Task objective — Without the pictures, write out all the lines below exactly as they appear.

(Stored items from a collection)
== Segment start ==
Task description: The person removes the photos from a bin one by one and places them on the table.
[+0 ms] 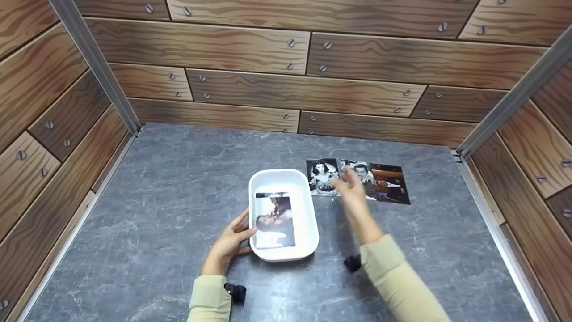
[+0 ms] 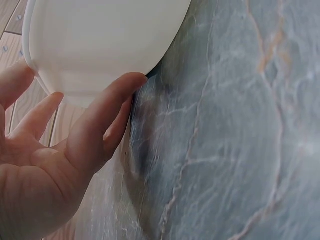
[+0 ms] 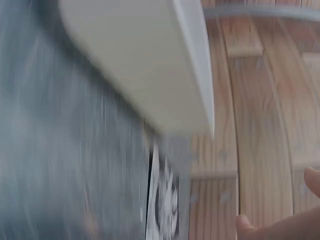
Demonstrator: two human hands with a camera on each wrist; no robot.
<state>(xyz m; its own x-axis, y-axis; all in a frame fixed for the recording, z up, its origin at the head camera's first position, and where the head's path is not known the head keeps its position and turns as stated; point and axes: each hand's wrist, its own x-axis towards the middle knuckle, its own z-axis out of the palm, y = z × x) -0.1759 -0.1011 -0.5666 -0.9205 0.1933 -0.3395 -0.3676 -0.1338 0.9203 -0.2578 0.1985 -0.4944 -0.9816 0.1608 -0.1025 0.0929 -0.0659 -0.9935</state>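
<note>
A white rectangular plastic tub [image 1: 305,219] with rounded corners stands on the grey marbled surface. One photo print [image 1: 273,221] lies inside it, against its left side. My left hand [image 1: 231,239] holds the tub's left side; in the left wrist view its fingertips are at the rim and low on the outer wall [image 2: 100,45]. To the right of the tub, my right hand [image 1: 353,197] hovers with loosely spread fingers and nothing in them. It partly covers the middle of three photos: a black-and-white one [image 1: 321,172], another black-and-white one [image 1: 362,172], and a coloured one [image 1: 389,183].
Wood-patterned panels [image 1: 250,49] enclose the grey work surface [image 1: 170,179] at the back and both sides. Metal posts [image 1: 96,62] stand in the back corners. A black wrist device [image 1: 235,293] sits at the left cuff.
</note>
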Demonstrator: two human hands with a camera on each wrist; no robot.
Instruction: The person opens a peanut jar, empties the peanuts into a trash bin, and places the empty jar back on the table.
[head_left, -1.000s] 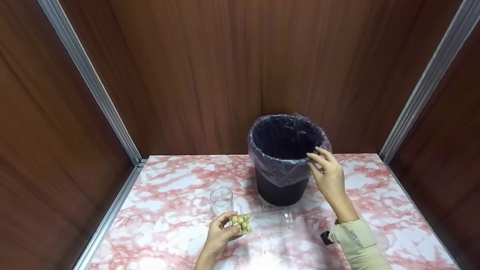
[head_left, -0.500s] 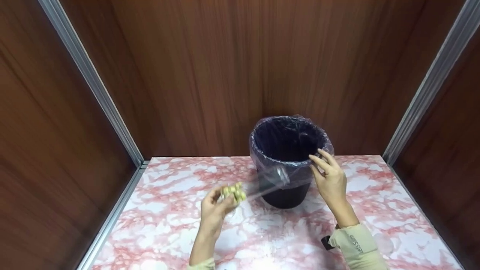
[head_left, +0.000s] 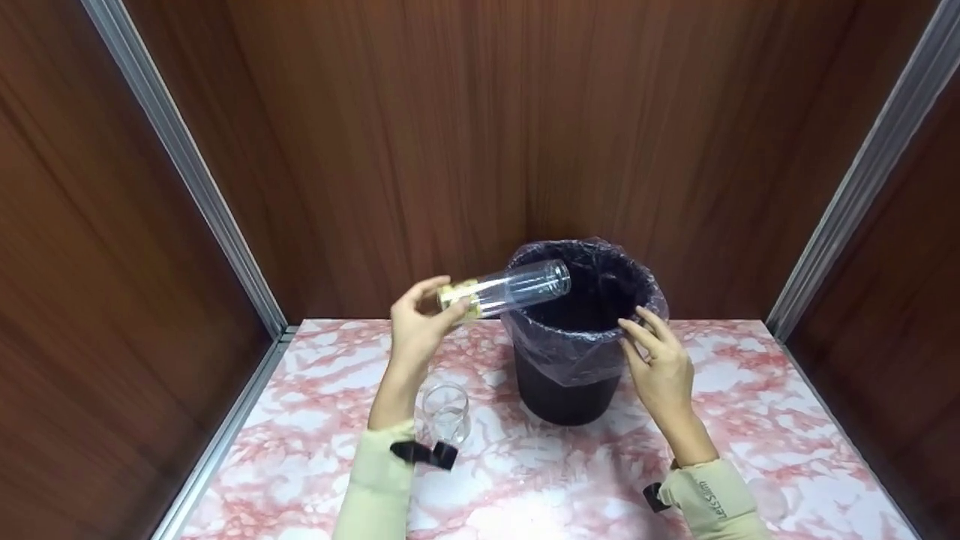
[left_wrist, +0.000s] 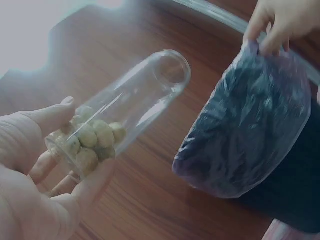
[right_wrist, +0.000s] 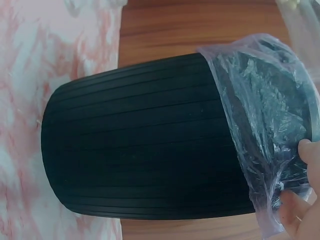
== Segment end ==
Answer section —
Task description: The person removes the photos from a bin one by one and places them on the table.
[+0 ms] 
[+0 ms] 
[+0 ms] 
Demonstrator: two human hands with a camera on each wrist; no robot.
<state>(xyz m; its own x-axis, y-axis; all in a frame fixed for the recording, z up, its origin at the head camera's first position, and where the head's path is not known the head keeps its position and turns as stated; point and axes: each hand's wrist, its own x-axis towards the middle knuckle, its own z-axis out of the palm, y = z × x) -0.1759 -0.1011 -0.5666 -0.9205 0.1933 -0.3395 -0.3676 -0.1338 0.9203 -0.2578 0.1985 -0.4944 -0.9816 0.1608 -0.1025 0.0929 -0.0659 -0.9935</state>
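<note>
A white rectangular plastic tub [image 1: 305,219] with rounded corners stands on the grey marbled surface. One photo print [image 1: 273,221] lies inside it, against its left side. My left hand [image 1: 231,239] holds the tub's left side; in the left wrist view its fingertips are at the rim and low on the outer wall [image 2: 100,45]. To the right of the tub, my right hand [image 1: 353,197] hovers with loosely spread fingers and nothing in them. It partly covers the middle of three photos: a black-and-white one [image 1: 321,172], another black-and-white one [image 1: 362,172], and a coloured one [image 1: 389,183].
Wood-patterned panels [image 1: 250,49] enclose the grey work surface [image 1: 170,179] at the back and both sides. Metal posts [image 1: 96,62] stand in the back corners. A black wrist device [image 1: 235,293] sits at the left cuff.
</note>
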Demonstrator: two human hands with a camera on each wrist; no robot.
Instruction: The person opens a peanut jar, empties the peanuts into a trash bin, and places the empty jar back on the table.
[head_left, -1.000s] 
[head_left, -0.500s] 
[head_left, +0.000s] 
[left_wrist, +0.000s] 
[right_wrist, +0.000s] 

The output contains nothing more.